Wylie v. Shutler

155 P. 513 | Okla. | 1916

Defendant in error has filed a motion to dismiss this appeal, and has assigned twelve separate and distinct reasons therefor. We will not undertake to set them all out, except to say that several of them seem to be well taken, and that the cause ought to be dismissed.

A trial of this case was had before the court on April 19, 1915, and plaintiff in error allowed 30 days from that date in which to make and serve a case-made. The case-made was not served within the time allowed; nor was *378 an order, further extending the time, made before the expiration of the time originally given. Nor is any sufficient showing made, under section 5246, Rev. Laws 1910, of "accident or misfortune, which could not reasonably have been avoided," so as to justify the making of an order extending the time, after the expiration of the time allowed in the former order. Nor does it appear from the record that any notice of such an application out of time was given opposing party. The fact of the matter is that all that appears from the record is that, several days before the time given by the original order had expired, plaintiff in error wrote to the trial judge, asking that further time be granted, evidently expecting it to be granted within the limits of the former order. This, however, was not done; and the order made, after the expiration of the time originally granted. without notice, and without a showing of accident or misfortune, such as is contemplated by law, was ineffective to extend the time. Therefore the case-made was not served within the time allowed by law, or by a valid order of the court extending such time, and for that reason the appeal should be dismissed.
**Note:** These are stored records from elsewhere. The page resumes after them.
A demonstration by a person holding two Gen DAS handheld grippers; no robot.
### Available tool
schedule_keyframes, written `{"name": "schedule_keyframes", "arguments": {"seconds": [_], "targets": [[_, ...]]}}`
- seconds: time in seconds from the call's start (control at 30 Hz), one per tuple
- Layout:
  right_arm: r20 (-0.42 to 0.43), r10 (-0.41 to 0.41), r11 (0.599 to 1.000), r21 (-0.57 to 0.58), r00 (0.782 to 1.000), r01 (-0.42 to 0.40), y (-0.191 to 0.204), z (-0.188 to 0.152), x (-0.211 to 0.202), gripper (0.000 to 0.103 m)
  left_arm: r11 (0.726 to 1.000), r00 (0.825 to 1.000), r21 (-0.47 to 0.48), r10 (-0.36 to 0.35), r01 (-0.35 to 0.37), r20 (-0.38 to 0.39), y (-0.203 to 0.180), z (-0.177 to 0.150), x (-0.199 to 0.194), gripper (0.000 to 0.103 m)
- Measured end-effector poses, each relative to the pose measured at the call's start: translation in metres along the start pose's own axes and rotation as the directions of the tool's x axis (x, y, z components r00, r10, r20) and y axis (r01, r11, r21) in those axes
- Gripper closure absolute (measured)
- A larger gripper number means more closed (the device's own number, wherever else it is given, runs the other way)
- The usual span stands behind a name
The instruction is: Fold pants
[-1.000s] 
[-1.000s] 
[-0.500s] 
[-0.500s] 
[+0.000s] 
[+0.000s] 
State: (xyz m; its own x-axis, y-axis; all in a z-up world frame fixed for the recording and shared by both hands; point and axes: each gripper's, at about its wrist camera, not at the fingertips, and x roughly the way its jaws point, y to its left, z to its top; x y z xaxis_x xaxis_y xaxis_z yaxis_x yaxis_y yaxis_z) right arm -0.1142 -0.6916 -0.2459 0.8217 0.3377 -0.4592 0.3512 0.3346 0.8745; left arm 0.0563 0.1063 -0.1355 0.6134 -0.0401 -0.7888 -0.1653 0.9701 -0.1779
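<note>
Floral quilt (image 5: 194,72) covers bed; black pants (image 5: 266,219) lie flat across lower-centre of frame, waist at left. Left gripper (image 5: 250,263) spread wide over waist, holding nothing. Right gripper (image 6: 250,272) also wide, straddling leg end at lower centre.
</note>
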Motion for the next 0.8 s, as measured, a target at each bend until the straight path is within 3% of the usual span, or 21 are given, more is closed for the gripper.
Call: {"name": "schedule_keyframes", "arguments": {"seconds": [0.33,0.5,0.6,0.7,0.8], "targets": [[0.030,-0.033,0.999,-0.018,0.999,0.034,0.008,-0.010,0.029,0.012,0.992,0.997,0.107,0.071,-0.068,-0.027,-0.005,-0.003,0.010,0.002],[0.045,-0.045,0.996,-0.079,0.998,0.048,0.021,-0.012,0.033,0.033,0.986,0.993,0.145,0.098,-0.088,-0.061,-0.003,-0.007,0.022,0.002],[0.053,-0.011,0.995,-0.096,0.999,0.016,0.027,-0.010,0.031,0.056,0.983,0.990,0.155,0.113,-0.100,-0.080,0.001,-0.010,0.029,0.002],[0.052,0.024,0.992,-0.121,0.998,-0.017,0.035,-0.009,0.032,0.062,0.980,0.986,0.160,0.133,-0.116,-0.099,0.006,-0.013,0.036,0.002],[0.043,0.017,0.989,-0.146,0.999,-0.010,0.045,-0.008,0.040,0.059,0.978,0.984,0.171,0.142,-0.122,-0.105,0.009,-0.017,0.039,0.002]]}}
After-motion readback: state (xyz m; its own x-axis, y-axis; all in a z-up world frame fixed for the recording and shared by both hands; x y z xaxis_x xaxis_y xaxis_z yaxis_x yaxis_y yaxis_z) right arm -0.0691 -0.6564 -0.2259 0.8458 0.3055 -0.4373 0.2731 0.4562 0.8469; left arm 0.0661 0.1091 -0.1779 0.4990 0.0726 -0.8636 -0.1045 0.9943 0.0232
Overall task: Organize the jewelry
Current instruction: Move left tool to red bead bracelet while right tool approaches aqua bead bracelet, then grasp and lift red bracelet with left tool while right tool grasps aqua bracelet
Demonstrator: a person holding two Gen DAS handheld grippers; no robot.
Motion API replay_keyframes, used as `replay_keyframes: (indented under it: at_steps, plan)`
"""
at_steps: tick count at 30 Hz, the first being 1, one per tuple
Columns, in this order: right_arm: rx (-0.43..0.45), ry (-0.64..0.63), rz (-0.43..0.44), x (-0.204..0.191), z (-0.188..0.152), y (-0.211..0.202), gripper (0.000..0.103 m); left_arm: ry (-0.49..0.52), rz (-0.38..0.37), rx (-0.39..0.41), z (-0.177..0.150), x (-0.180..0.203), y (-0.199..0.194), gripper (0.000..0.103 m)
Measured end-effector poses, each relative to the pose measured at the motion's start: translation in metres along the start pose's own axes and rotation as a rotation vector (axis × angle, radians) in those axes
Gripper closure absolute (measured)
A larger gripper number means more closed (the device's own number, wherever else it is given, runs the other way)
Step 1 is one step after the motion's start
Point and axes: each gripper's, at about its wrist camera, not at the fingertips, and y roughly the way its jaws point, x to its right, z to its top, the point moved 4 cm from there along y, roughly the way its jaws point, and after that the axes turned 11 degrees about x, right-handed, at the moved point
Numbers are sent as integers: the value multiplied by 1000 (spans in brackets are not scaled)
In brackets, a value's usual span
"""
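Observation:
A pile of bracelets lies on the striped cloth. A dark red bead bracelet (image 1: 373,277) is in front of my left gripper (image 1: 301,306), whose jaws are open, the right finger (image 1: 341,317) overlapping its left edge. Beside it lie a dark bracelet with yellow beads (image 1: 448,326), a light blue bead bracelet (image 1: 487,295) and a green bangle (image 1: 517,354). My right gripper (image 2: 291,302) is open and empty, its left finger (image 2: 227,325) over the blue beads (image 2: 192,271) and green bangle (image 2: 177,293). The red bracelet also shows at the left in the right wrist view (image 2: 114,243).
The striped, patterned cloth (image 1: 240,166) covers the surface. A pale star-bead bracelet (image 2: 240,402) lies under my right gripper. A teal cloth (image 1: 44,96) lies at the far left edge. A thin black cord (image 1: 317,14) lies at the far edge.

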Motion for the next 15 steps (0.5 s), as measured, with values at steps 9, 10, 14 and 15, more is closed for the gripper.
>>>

It might be added that all of the errors complained of here, if, indeed, it can be said that any specific errors are clearly alleged and pointed out, would require an examination of the proceedings and matters occurring at the trial. No motion for a new trial was filed, the record showing merely that a motion for new trial would be considered as having been filed and overruled. It is true that, in some supplemental papers filed with us, there is a copy of a formal motion for new trial, which the clerk certifies "is now" on file in his office; but upon such purported motion there is no indorsement as to when it was filed, or that it was ever filed. Without going further into the *379 conditions of the record before us, or making further reference to the irregularities so obviously appearing, for the reason stated above — that the case-made was not served within the time required by law — the appeal should be dismissed.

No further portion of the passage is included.